# What the task requires:
Beginning at the line containing "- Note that" in the material below and ending at the line containing "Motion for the", return each line exactly and add nothing.
------------------------
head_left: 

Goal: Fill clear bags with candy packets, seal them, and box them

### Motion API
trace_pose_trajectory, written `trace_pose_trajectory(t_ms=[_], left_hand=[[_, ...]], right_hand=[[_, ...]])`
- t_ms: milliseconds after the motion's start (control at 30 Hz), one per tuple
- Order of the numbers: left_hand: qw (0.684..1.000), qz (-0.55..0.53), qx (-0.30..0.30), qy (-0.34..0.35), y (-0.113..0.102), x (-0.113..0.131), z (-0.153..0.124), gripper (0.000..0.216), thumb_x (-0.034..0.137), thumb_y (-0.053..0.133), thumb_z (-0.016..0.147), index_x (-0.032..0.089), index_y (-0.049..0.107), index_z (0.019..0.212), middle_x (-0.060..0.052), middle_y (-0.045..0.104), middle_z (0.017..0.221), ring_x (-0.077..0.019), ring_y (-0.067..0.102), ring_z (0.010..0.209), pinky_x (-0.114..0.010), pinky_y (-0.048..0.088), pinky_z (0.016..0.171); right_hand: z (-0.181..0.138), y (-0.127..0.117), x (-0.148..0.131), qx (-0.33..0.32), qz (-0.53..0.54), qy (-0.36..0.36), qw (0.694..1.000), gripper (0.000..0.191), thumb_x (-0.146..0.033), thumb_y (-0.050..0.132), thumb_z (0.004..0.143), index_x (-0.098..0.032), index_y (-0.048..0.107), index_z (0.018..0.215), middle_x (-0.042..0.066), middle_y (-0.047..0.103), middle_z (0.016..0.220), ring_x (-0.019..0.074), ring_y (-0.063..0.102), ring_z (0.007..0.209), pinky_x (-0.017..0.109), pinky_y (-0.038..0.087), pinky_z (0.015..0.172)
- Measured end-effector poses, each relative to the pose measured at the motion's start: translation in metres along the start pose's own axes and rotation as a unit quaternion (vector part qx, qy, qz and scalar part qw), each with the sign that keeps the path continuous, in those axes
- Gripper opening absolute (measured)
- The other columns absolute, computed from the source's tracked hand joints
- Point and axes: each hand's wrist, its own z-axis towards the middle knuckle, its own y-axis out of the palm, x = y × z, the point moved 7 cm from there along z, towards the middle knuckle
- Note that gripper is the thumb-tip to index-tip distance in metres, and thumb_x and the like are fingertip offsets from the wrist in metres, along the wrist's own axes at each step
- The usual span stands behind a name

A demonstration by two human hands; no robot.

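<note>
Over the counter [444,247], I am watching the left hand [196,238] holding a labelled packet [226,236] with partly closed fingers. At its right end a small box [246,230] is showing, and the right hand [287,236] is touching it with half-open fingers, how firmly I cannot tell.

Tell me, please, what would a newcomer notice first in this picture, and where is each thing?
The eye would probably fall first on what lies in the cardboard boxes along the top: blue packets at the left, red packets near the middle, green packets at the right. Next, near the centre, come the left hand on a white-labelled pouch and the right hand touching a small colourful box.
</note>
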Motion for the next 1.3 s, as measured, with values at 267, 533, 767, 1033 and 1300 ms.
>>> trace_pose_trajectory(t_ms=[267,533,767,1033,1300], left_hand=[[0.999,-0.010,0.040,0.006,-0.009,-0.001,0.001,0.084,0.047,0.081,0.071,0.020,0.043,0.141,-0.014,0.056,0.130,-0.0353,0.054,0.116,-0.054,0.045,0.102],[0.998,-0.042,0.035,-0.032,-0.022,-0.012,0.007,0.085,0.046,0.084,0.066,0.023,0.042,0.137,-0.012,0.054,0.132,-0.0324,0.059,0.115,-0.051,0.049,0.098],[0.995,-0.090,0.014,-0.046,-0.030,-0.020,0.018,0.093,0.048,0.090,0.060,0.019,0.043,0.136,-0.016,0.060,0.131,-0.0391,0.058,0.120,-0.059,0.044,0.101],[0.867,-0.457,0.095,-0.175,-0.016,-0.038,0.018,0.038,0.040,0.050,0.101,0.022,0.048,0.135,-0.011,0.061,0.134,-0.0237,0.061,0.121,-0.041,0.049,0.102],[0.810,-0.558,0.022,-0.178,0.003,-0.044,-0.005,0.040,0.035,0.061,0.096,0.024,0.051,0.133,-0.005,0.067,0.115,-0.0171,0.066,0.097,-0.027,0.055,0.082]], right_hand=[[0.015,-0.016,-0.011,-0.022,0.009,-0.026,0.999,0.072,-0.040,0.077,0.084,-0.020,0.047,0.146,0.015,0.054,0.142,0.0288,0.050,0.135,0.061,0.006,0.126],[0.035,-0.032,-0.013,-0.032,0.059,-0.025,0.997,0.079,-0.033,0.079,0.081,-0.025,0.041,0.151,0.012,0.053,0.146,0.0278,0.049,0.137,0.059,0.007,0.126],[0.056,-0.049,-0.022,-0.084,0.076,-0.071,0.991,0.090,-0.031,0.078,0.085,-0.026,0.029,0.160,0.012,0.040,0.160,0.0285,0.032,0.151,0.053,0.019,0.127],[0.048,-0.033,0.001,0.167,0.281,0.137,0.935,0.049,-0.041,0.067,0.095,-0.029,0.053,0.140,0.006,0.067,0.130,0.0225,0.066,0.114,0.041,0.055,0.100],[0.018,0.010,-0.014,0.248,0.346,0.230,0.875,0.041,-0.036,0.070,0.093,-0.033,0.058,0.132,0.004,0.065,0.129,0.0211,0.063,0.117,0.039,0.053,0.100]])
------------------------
# Written solution:
- Note that gripper is the thumb-tip to index-tip distance in metres, and thumb_x and the like are fingertip offsets from the wrist in metres, along the wrist's own axes at each step
- The usual span stands behind a name

A demonstration by two human hands; no robot.

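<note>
Over the counter [444,247], I am watching the left hand [196,238] holding a labelled packet [226,236] with partly closed fingers. At its right end a small box [246,230] is showing, and the right hand [287,236] is touching it with half-open fingers, how firmly I cannot tell.

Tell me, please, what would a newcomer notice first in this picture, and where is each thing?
The eye would probably fall first on what lies in the cardboard boxes along the top: blue packets at the left, red packets near the middle, green packets at the right. Next, near the centre, come the left hand on a white-labelled pouch and the right hand touching a small colourful box.
</note>
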Motion for the next 1.3 s, as measured, with values at 267, 533, 767, 1033 and 1300 ms.

There's nothing left to add to the output.